«Криминалистический экстрасенс» Вольф Мессинг: правда и вымысел | страница 43
Игнатий Шенфельд — раввин с горы Кальвария или загадка Вольва Мессинга (опубликовано в журнале литературы, искусства, науки и общественно-политической мысли «Грани», издававшемся на русском языке в г. Франфурт-на-Майне (ФРГ), 1989 год. № № 153 и 154)
— Вольф Мессинг? — пробормотал я. — Какой Вольф Мессинг? Неужели тот самый?
Отсидев одиннадцать дней в ледяном и мокром карцере, я еще плохо соображал. Поздно ночью, в полубеспамятстве, приволокли меня сюда, и я не в силах был унять мелкой дрожи. Подвижной лысый сокамерник усердно пытался мне помочь: укутывал в пестрое потертое лоскутное одеяло, поил оставшимся от завтрака кипятком. И уже совсем как милосердный самарянин, сунул мне в рот корку хлеба и зубок чеснока. При этом он беспрерывно тараторил. Но смысл его слов до меня не доходил, пока он не произнес фамилию, в то время уже достаточно известную.

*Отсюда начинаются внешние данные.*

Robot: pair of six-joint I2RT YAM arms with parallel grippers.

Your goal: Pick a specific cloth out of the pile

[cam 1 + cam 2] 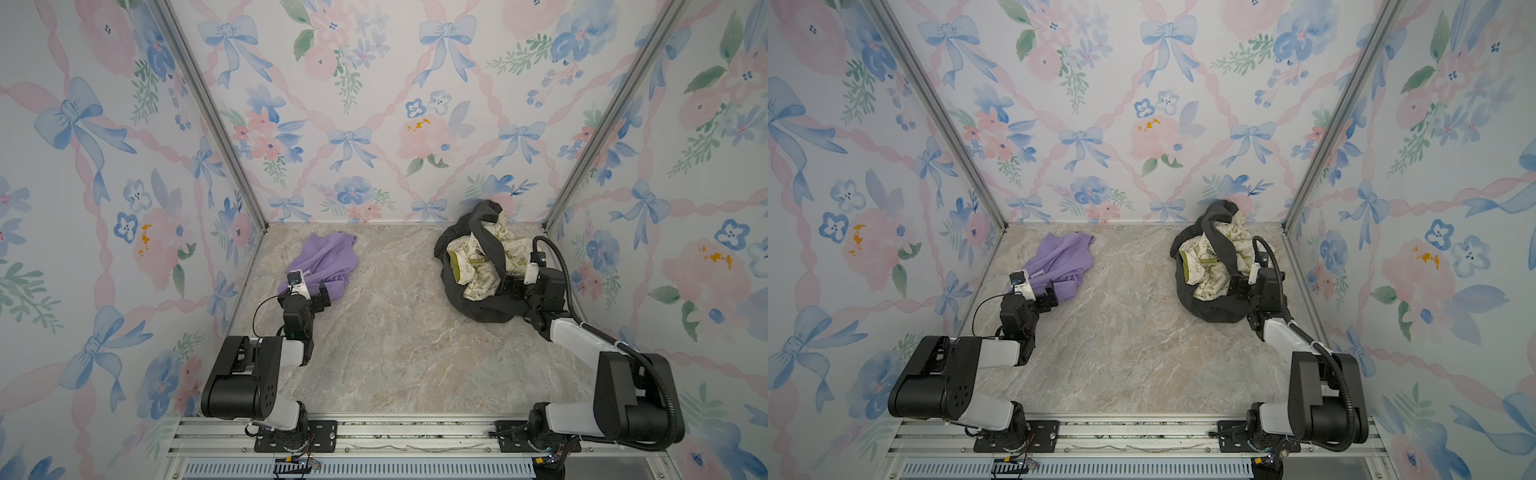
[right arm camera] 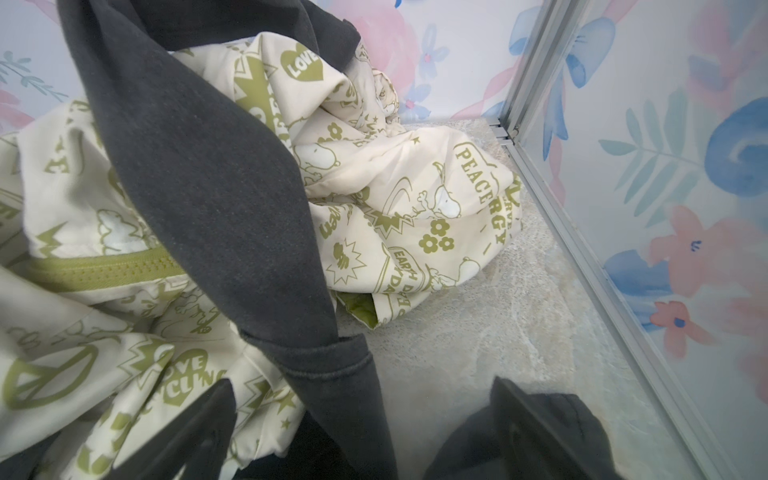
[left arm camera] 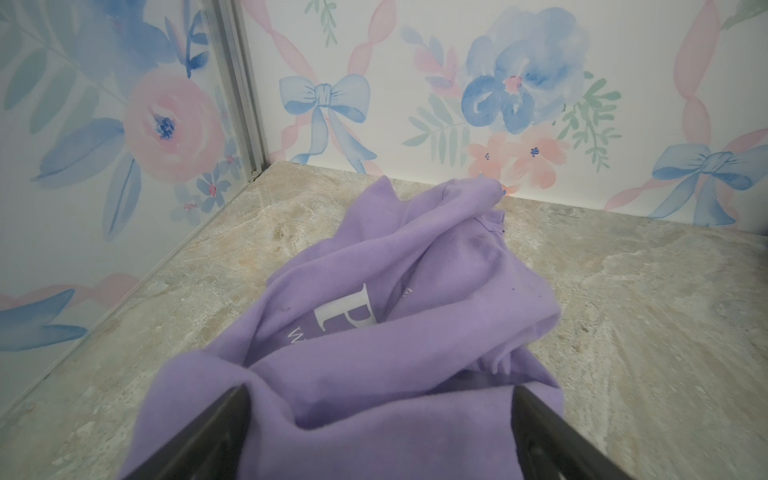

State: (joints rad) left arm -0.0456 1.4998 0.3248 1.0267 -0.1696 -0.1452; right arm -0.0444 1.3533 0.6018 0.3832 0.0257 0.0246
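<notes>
While the purple cloth lies crumpled by itself on the marble table near the back left corner, well apart from the pile at the back right, both arms reach toward the fabric. The left end effector stands released, its jaws spread wide with the near edge of the cloth between them; whether the fingers touch the fabric is hard to tell. White lettering on the cloth is mostly swallowed by a fold. The right end effector is likewise spread open at the near edge of the pile, where a black-grey garment drapes over a cream printed one, hiding much of it. Both sets of fingertips are cut off by the wrist views' edges.
</notes>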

— И вы еще спрашиваете? Типун мне на язык, если это не заправдашний Вольф Мессинг! — Кивком он указал на койку под окном. — Вы будете смеяться: я уже неделю не слыхал его голоса. Он наверное-таки да психованный!
Теперь я рассмотрел тщедушного человечка, упершегося лбом в прижатые к груди колени и охватившего голову руками. То был съежив-шийся комок отчаяния, древний иудей при реках Вавилонских, оплакивающий сожженный Соломонов храм и разрушенный Иерусалим.
В то время как эта фигурка продолжала оставаться безгласной, второй мой сокамерник говорил, не умолкая. Я узнал, что он, Семен Семенович Радзивиловский, эвакуирован сюда, в Ташкент, из Одессы, и что положение подследственного арестанта его вполне устраивает.
— В военное время что самое главное? Остаться живым, — объяснял он скороговоркой. — В гробу я видел фронт и положил на всякое там геройство. Сегодня в киче и в лагере самое безопасное место, и я хочу отсидеться до победного конца. Типун мне на язык, если я контрик! Я не контрик, я честный советский бытовик, я привлекаюсь по закону от седьмого восьмого за расхищение социалистической собственности. Правда, за это тоже можно схватить вышака, но не шлепнут же человека за десяток вагонов какой-то говенной патоки? Ну, если даже припаяют катушку, так и в лагере же можно себе устроиться по блату и не вкалывать. А там в связи с окончанием войны будет амнистия — и я обратно дома!
Он рассказал, что работал толкачом по заготовке патоки для сахарного завода и сообразил загнать налево часть заготовок. С притыренной выручки жена приносит ему фартовые передачи.